• _Supplied material_:

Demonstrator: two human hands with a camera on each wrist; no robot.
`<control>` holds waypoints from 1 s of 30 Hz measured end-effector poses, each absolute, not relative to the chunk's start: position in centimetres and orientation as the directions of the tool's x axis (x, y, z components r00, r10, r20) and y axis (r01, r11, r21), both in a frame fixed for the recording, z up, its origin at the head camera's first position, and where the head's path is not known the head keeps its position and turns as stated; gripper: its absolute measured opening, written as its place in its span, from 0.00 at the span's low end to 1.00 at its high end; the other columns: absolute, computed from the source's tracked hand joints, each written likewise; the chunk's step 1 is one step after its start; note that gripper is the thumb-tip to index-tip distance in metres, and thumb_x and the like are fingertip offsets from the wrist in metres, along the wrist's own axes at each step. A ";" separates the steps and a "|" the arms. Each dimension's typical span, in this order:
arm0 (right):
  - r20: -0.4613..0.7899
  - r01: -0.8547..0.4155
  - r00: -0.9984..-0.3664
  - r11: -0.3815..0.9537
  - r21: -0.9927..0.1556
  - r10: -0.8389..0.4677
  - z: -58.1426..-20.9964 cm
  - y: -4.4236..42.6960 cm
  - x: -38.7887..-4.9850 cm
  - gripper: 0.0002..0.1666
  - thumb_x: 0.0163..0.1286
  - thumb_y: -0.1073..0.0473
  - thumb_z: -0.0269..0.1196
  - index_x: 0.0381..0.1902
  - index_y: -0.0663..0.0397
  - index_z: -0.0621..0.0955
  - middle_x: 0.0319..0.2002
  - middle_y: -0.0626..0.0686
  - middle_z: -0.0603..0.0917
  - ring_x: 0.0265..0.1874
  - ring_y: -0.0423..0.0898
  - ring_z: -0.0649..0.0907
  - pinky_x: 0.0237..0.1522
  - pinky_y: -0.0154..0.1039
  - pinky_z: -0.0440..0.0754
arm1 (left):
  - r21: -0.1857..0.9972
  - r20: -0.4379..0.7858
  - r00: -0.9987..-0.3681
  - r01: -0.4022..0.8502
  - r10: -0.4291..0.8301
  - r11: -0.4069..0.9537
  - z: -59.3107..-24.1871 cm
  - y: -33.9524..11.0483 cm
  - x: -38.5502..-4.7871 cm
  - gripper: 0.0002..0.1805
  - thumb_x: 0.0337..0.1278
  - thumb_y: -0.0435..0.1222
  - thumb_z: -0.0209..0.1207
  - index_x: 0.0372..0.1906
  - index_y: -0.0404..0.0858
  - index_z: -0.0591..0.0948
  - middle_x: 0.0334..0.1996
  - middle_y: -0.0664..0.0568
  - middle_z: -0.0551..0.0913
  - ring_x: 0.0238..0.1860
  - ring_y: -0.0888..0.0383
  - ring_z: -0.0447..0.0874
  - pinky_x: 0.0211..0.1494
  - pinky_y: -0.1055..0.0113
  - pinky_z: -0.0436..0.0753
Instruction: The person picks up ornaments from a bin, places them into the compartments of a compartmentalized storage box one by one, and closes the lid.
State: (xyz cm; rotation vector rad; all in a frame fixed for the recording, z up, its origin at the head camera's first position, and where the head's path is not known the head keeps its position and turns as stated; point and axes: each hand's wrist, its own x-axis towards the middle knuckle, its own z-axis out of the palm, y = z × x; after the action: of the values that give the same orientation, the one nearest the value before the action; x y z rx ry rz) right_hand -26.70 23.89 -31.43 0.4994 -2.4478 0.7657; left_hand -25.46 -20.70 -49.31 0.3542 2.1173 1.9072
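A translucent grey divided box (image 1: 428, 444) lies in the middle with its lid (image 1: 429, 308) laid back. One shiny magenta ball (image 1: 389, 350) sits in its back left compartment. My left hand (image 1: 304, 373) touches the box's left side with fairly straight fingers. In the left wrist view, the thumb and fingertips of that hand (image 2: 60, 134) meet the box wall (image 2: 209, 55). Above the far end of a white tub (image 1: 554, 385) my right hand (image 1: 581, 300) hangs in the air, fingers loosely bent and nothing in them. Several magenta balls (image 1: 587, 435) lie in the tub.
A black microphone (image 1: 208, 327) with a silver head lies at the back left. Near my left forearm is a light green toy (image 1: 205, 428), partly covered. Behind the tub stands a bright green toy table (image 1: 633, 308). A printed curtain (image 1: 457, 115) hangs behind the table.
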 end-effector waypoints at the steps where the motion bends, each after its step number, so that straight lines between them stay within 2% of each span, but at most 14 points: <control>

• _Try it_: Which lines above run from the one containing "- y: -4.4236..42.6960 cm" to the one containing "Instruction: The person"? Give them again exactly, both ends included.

• _Written answer_:
  - y: -4.4236..42.6960 cm
  - x: -38.7887..-4.9850 cm
  - gripper: 0.0002..0.1666
  - thumb_x: 0.0163..0.1286
  - thumb_y: -0.1073..0.0473
  - thumb_z: -0.0269..0.1196
  - index_x: 0.0381..0.1902
  - index_y: -0.0663..0.0397
  - index_z: -0.0621..0.0955
  - middle_x: 0.0319..0.2002
  - middle_y: -0.0626..0.0686
  - middle_z: -0.0603..0.0917
  - ring_x: 0.0265..0.1874
  - ring_y: -0.0423..0.0898
  - ring_z: -0.0649..0.0907
  - pinky_x: 0.0237..0.1522
  - pinky_y: -0.0154..0.1039
  - pinky_z: -0.0440..0.0754
arm1 (left):
  - r21: -0.1857..0.9972
  - r20: -0.4379..0.7858
  - r00: -0.9987..-0.3681
  - r01: -0.4022..0.8502
  - r10: -0.4291..0.8301
  - r11: -0.4069..0.9537
  - z: -59.3107..-24.1871 cm
  - y: -33.9524..11.0483 cm
  - x: -38.5502..-4.7871 cm
  - gripper: 0.0002..0.1805
  - thumb_x: 0.0337..0.1278
  - thumb_y: -0.0435..0.1222
  - thumb_z: -0.0209..0.1207
  - index_x: 0.0372..0.1906
  - index_y: -0.0404..0.0858
  - index_z: -0.0591..0.0948
  - middle_x: 0.0334..0.1996
  - middle_y: -0.0664..0.0568
  - middle_z: -0.0551..0.0913
  - ring_x: 0.0238..0.1860
  - ring_y: -0.0888..0.0383
  - ring_z: -0.0447..0.0874
  - pinky_x: 0.0211..0.1494
  - pinky_y: -0.1055..0.0113
  - pinky_z: -0.0436..0.0753
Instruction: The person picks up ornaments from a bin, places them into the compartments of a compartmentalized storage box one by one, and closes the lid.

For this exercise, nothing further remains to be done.